Wednesday, April 10, 2013

Billy's relationship with the speaker

Slaughterhouse 5 by Kurt Vonnegut

The relationship between Billy and the speaker. Is as confusing and obscured as the events of this book. For the longest time, I even assumed that the speaker had once again changed his name for the book as he said he did in the beginning. Among many things, the speaker and Billy do have some very oddly peculiar moments. Moments that are so short and so insignificant yet as similar as can be. One example is when speaking of their dogs. Back in the beginning of the book, the speaker states, "I let him know I like him, and he lets me know he likes me" (Vonnegut 7). Much later in the book, Billy says something eerily familiar to this same sentence by the speaker.

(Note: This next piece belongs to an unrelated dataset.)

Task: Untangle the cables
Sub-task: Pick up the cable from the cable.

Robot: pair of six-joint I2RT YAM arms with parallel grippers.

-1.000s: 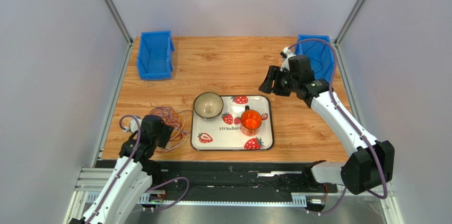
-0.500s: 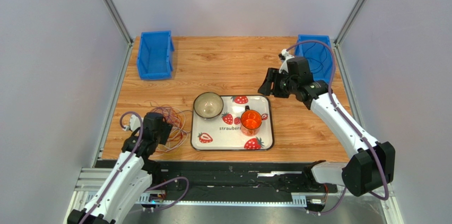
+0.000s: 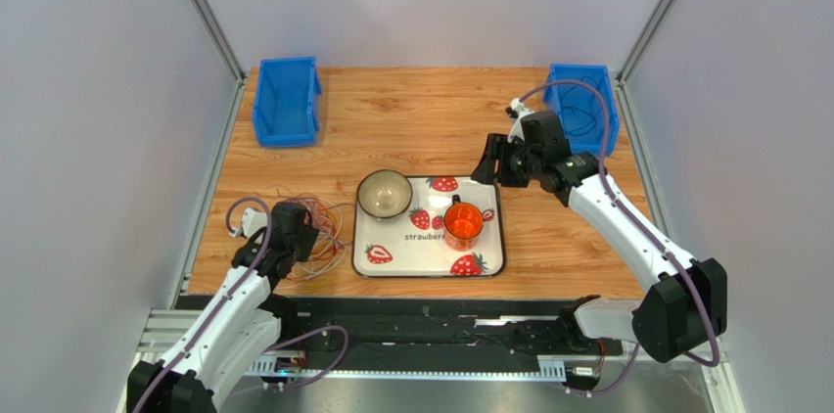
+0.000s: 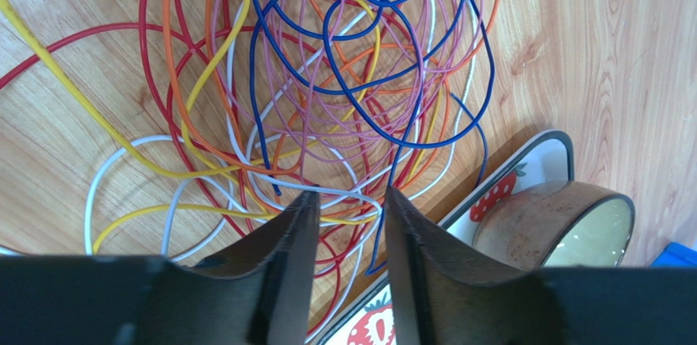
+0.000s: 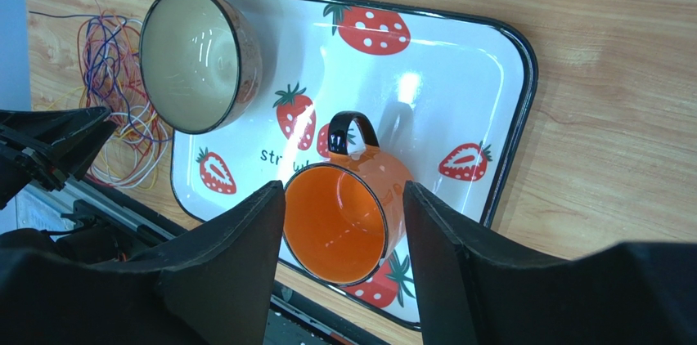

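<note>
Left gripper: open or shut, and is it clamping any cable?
Open. The left wrist view shows a gap between the fingers of the left gripper; the cables lie tangled on the table beneath, none clamped.

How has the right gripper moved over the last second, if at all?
Yes. In the top view the right gripper has shifted left and nearer the arm bases, away from the blue bin behind it, towards the far right corner of the tray.

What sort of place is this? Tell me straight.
Probably a robotics lab test cell: grey panel walls enclose a wooden table, two robot arms mount at its near edge, with blue bins as props.
</note>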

Also the speaker and Billy both share an aurora of lunacy to them. The speaker has his completely irregular and concise sentences, and Billy has the whole being abducted by aliens and time travel idea. However, later on through some very sneaky and inconspicuous hints, one realizes that Billy and the speaker are in no way the same person, considering the speaker exists within Billy's story. Intriguingly their paths cross, and some of the character's, such as  Paul Lazzaro and OHare are all present within Billy's version. This possess the question, if the speaker was present through most of Billy's war experience, why did he tell the entire story through through Billy's version Then again, why did Kurt Vonnegut himself even include the initial speaker in his book and why didn't he just have the story told solely from Billy's first person perspective? I guess we may or may not know soon enough.